刺耳的金属摩擦声在十字路口炸开。
巨兽庞大的身躯撞上那口百年包浆的黑铁平底锅。一层很淡的灶火色光芒,从锅沿一闪而过。
那不是华丽的护盾,也没有任何漂亮的纹章。柚子只是死死攥着锅柄。但平底锅挡得住利齿,却抵消不了那股排山倒海的动能。
柚子双臂的肌肉因为承受巨力而剧烈颤抖。整个人被推得在积水里滑出三米多远。
“重死了……不要让我太费力啊....”柚子咬着牙,喉咙里挤出带血的铁锈味。她死死顶住锅柄,雨水顺着下巴滴落。
“你这下水道的垃圾!”
巨兽发出一声咆哮,前肢抬起,准备进行第二次下砸。
“喂!丑八怪!看这边!”一声带着哭腔的大喊从侧面传来。
巴麻美从弯折的公交站牌铁架旁爬了起来。她的一侧脸颊蹭破了皮,裙摆沾满黑泥。她没有往后躲,反而一瘸一拐地跑向没有掩体的空旷处。
她的腿在发抖。
她当然知道自己打不准。也知道自己那一身金闪闪的变身,在这种黑雨里亮得像便利店门口的促销灯牌。
可如果怪物一定要看见什么,那就来看她好了。
“爱与希望,装填完毕!”
巴麻美闭上眼睛,眼泪混着雨水往下掉。她把火绳枪的枪托死死抵在肩窝上,枪口朝向巨兽的方向。
砰砰砰!
枪口喷出刺眼火舌。巨大的后坐力推得她连连后退。
十几发铅弹在半空散开。大部分子弹毫无悬念地打进旁边的积水和废弃汽车里。但有两发铅弹,擦着巨兽挥舞的动作,歪歪斜斜地钻进它背后伞骨之间的缝隙,击断了两根生锈伞骨。
那是佐仓绫之前提醒过她的位置。
“打不准也没关系,往它抬肩的反方向打。”
巴麻美当时没听懂。现在她还是没完全听懂。
但她记住了。巨兽的动作停顿了一下。背部的刺痛让它转移了仇恨。它放弃面前的柚子,转过头,胸口的红灯死死锁定远处的巴麻美。
长满利齿的口器张开,一团浓稠黑水在它喉咙深处汇聚。
“麻美!躲开!”柚子大喊。
巴麻美睁开眼,看着那团即将喷射的黑水,双腿发软,一步也挪不动。
“不许看她……”一个发抖的声音在雨幕中响起。
琴音没有待在安全的电话亭后面。
雨下得太大,远距离的马赛克在半空中就会被暴雨冲散。她必须靠近。
她抱着战术平板,在积水里深一脚浅一脚地往前跑。脚下一滑,膝盖重重磕在水泥碎块上,牛仔裤破了一个洞,鲜血混着泥水流下来。
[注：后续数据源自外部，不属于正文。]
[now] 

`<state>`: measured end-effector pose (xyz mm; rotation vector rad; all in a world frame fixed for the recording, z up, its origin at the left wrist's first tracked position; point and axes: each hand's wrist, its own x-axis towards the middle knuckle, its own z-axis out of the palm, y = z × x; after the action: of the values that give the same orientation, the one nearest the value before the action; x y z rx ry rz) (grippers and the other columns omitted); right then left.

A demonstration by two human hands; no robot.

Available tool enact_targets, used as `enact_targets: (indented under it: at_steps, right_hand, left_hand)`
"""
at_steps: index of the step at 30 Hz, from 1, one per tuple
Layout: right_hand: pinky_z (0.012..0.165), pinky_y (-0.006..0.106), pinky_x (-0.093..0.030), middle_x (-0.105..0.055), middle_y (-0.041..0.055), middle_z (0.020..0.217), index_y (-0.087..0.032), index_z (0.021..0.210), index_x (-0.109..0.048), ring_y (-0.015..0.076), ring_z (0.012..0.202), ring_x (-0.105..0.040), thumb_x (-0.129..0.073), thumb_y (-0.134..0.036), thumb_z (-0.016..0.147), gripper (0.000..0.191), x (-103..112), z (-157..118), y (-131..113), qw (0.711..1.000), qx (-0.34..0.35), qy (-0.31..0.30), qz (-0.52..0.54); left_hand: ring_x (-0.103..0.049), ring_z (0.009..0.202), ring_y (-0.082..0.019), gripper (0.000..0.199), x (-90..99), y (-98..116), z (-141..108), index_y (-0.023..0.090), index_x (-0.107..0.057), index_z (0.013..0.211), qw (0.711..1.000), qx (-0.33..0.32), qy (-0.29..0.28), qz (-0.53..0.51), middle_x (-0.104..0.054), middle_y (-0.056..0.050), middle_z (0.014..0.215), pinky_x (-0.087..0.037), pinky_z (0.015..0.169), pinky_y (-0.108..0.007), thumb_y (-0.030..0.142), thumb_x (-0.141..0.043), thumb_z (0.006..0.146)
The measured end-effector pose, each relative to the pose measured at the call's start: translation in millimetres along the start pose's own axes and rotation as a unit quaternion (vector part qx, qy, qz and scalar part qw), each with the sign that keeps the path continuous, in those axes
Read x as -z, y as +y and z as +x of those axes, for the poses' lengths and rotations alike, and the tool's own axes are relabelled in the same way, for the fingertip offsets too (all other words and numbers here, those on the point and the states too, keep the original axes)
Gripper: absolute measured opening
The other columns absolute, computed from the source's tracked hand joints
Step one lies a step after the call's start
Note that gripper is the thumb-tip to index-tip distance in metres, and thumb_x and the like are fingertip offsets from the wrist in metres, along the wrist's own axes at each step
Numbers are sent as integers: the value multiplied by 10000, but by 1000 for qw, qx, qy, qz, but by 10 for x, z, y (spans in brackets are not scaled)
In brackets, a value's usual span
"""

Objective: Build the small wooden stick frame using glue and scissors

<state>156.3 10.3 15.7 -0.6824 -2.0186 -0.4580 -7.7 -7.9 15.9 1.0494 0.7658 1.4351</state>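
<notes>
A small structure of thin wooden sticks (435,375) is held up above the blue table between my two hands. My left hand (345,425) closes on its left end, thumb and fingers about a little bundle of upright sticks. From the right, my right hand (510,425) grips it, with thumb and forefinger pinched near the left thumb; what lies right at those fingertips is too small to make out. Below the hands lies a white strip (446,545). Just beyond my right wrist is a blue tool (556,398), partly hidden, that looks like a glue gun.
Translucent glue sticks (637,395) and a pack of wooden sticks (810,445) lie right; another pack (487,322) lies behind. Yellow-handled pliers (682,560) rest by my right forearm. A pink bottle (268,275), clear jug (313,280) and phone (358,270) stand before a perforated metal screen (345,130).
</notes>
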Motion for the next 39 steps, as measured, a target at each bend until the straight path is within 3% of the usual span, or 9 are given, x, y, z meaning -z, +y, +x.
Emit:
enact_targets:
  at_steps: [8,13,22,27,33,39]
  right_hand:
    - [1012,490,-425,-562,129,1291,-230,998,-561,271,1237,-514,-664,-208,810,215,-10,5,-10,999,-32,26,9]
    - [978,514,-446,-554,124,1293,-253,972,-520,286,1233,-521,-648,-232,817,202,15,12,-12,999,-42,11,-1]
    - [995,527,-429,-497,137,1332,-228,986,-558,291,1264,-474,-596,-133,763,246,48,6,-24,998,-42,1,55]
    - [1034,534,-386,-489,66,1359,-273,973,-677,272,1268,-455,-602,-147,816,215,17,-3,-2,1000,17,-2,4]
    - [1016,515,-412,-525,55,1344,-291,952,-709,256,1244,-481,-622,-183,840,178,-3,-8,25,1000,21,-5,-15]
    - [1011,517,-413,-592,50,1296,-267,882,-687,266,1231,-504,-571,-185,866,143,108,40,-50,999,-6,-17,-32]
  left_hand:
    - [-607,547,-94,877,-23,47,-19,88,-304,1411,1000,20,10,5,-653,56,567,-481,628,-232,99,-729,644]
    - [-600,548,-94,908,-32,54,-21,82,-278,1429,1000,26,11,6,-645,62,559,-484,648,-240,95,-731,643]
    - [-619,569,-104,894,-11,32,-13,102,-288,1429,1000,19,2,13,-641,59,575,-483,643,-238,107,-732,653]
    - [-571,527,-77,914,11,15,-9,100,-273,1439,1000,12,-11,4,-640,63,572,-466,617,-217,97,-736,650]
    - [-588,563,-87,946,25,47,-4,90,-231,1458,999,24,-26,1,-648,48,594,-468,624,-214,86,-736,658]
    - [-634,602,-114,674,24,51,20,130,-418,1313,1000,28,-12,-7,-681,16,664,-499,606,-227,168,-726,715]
琴音没有停。她连滚带爬地躲到一块碎裂的混凝土挡板后面,距离巨兽不到五米。
她抬起头,黑框眼镜上全是水珠。双手举起平板,十指在屏幕上疯狂敲击。
“噪点……给我盖上!”
一团厚重、密集的灰白像素块凭空生成,像一块不透光的膏药,死死糊在巨兽胸口的红灯上。
红光被遮断。巨兽失去视野,喉咙里那团黑水失去目标,偏离方向,轰在巴麻美身侧两米外的地面上。柏油路面被腐蚀出一个冒着白烟的大坑。
巴麻美跌坐在水里,呆呆看着那个坑。
柚子趁机喘了一大口气,重新握紧平底锅。
“干得好,琴音!”琴音没有回答。
她的手指还在屏幕上敲,嘴唇白得没有血色。
佐仓绫跪在冰冷的积水里。黑色血管还在她脖颈处跳动,每一次搏动都带来撕裂般的头痛。她看着挡在前面的三个人。
柚子的双臂在流血,虎口已经震裂,却依然死死护在她的正前方。
巴麻美手里的火绳枪已经打空了弹药,她一边哭,一边从裙子的口袋里摸索备用弹药,连手都在抖。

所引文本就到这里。